Explaining model transactions

Explanations for your model transactions help you understand how predictions are determined.

You can analyze local explanations to understand the impact of factors for specific transactions or analyze global explanations to understand the general factors that impact model outcomes. The type of model that you configure determines the type of explanation that you can use to analyze your transactions.

Explanations are supported for structured, image, and unstructured text models. Structured models can use binary, multiclass, or regression classification problems. Image or unstructured text models can use binary or multiclass classification problems.

When you configure explainability, you can use Local Interpretable Model-Agnostic Explanations (LIME), contrastive explanations, or Shapley Additive explanations (SHAP) to analyze transactions.

LIME identifies which features are most important for a specific data point by analyzing up to 5000 other close-by data points. In an ideal setting, the features with high importance in LIME are the features that are most important for that specific data point.
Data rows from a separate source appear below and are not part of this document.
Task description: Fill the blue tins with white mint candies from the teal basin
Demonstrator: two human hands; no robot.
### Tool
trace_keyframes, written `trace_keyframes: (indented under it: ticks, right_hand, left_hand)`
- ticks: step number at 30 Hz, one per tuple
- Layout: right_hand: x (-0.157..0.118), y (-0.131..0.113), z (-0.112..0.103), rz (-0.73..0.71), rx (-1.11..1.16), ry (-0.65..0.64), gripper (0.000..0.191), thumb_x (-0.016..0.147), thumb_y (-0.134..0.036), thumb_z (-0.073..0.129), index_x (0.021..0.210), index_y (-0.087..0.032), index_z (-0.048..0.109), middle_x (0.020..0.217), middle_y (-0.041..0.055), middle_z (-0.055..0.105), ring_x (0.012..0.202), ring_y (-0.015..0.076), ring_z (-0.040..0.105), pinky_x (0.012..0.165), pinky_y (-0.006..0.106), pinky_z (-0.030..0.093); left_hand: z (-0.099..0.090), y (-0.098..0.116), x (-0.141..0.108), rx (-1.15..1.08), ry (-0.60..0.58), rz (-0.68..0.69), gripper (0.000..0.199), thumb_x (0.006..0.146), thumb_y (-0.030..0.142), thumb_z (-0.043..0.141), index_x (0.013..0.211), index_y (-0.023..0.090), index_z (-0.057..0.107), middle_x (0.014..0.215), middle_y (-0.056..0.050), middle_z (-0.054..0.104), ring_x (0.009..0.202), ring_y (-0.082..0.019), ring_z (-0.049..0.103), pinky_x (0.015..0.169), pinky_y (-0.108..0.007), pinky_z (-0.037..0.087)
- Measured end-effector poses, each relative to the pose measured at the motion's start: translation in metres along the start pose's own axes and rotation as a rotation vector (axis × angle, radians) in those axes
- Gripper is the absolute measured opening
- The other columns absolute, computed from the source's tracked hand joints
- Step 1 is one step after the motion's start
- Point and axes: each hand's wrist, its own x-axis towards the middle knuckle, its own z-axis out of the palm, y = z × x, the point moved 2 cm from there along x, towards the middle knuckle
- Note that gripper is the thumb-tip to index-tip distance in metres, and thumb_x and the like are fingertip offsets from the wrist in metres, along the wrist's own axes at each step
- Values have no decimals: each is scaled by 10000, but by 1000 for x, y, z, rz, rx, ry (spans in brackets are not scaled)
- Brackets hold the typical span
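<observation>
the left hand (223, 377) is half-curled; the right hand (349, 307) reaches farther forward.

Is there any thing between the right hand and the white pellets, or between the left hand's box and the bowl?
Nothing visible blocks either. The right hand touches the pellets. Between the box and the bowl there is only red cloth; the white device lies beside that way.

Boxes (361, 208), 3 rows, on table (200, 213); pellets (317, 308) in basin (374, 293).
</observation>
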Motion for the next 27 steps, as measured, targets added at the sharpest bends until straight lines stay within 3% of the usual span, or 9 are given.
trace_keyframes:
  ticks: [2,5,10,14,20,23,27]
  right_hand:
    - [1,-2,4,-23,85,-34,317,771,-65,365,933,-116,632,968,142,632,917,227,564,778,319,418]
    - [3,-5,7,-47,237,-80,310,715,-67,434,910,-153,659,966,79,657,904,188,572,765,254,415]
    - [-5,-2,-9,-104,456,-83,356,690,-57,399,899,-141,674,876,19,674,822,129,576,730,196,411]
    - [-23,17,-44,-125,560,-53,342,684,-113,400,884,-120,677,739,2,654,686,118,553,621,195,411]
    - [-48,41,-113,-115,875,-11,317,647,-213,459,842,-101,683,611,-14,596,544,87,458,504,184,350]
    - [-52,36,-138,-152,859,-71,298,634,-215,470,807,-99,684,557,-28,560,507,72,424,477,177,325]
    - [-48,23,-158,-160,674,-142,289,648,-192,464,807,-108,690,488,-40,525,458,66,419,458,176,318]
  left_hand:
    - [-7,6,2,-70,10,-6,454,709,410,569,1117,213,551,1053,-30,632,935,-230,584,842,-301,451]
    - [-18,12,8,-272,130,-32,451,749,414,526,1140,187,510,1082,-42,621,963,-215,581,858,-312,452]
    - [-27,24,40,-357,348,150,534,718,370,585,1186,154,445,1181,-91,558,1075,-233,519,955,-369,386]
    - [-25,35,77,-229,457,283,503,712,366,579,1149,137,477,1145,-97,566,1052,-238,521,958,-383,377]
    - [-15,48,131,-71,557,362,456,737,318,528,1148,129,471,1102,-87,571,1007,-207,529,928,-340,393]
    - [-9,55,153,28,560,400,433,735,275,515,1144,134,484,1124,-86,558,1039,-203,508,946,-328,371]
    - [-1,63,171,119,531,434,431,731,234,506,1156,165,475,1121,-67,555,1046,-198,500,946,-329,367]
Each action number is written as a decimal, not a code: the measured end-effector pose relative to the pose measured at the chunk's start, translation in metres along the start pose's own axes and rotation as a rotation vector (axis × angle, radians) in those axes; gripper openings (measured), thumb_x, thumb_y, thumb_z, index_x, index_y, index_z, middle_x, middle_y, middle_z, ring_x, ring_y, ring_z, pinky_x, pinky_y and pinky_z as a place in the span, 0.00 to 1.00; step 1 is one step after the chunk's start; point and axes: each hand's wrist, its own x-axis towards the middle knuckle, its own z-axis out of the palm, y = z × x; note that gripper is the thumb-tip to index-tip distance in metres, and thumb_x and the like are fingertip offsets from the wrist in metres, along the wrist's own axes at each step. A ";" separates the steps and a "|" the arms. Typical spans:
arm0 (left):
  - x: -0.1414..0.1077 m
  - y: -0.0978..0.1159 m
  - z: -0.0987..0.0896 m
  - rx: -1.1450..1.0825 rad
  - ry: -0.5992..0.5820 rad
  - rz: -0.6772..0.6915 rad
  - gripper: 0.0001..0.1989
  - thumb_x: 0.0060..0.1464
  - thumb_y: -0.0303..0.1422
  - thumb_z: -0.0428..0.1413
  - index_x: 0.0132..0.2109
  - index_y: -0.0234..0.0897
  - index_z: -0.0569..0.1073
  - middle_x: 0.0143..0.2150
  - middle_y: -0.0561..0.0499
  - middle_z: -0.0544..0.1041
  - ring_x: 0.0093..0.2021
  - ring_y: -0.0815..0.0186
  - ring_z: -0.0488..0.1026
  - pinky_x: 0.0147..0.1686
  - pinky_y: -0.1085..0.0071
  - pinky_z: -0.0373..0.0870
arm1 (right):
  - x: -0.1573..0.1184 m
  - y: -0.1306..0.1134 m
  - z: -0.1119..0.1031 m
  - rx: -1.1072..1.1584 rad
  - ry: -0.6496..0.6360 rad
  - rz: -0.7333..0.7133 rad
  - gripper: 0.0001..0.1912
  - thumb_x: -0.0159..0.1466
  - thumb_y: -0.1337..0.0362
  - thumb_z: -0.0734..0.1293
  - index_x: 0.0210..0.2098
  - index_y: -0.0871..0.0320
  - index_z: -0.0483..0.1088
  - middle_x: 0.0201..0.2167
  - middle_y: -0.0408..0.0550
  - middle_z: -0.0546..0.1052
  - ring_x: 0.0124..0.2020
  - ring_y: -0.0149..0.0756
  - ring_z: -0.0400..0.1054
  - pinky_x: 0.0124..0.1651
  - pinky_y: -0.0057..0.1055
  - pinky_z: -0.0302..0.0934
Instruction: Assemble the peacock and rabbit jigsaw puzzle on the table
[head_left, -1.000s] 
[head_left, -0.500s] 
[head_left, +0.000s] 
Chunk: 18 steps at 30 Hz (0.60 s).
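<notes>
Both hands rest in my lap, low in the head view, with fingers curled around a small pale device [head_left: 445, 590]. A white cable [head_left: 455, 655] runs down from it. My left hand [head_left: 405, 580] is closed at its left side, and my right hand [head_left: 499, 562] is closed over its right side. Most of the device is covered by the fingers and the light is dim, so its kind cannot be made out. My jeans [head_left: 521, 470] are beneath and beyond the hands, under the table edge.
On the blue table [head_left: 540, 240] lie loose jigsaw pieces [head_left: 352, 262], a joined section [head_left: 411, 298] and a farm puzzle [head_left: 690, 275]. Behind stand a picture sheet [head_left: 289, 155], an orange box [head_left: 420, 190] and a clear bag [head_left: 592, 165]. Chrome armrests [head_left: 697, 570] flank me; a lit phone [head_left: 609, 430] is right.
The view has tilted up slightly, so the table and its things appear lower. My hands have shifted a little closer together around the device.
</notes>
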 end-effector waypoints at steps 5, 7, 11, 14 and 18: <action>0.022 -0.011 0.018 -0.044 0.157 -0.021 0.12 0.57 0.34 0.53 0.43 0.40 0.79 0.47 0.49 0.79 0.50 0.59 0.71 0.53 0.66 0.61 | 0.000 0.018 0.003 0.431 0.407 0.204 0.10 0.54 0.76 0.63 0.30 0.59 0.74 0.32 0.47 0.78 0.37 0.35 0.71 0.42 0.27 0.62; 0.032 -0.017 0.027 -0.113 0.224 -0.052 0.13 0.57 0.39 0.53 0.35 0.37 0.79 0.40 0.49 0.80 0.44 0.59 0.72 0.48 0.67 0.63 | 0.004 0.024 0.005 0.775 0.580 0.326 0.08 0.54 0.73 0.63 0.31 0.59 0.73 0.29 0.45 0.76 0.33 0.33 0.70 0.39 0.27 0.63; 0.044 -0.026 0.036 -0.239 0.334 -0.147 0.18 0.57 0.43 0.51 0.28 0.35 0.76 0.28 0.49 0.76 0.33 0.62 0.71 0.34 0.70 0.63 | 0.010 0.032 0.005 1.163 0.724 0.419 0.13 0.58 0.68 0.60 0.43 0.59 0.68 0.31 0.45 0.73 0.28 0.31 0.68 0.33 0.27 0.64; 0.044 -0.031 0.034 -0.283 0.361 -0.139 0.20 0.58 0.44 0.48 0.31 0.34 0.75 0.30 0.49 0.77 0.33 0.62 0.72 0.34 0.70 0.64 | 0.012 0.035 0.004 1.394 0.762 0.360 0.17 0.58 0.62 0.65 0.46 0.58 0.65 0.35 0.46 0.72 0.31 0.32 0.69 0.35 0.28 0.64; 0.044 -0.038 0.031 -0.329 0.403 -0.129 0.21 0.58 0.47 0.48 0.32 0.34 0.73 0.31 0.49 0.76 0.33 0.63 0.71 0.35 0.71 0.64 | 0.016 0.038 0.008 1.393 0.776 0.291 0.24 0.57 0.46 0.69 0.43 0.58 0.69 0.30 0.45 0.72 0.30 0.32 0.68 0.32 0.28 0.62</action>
Contrastive explanations calculate how many values need to change to change the prediction or maintain the same prediction. The factors that need the maximum change are considered more important, so the features with the highest importance in contrastive explanations are the features where the model is least sensitive. For contrastive explanations, the maximum changes for the same outcome and the minimum changes for a changed outcome are displayed. These categories are also known as pertinent positive and pertinent negative values. These values help explain the behavior of the model in the vicinity of the data point for which an explanation is generated.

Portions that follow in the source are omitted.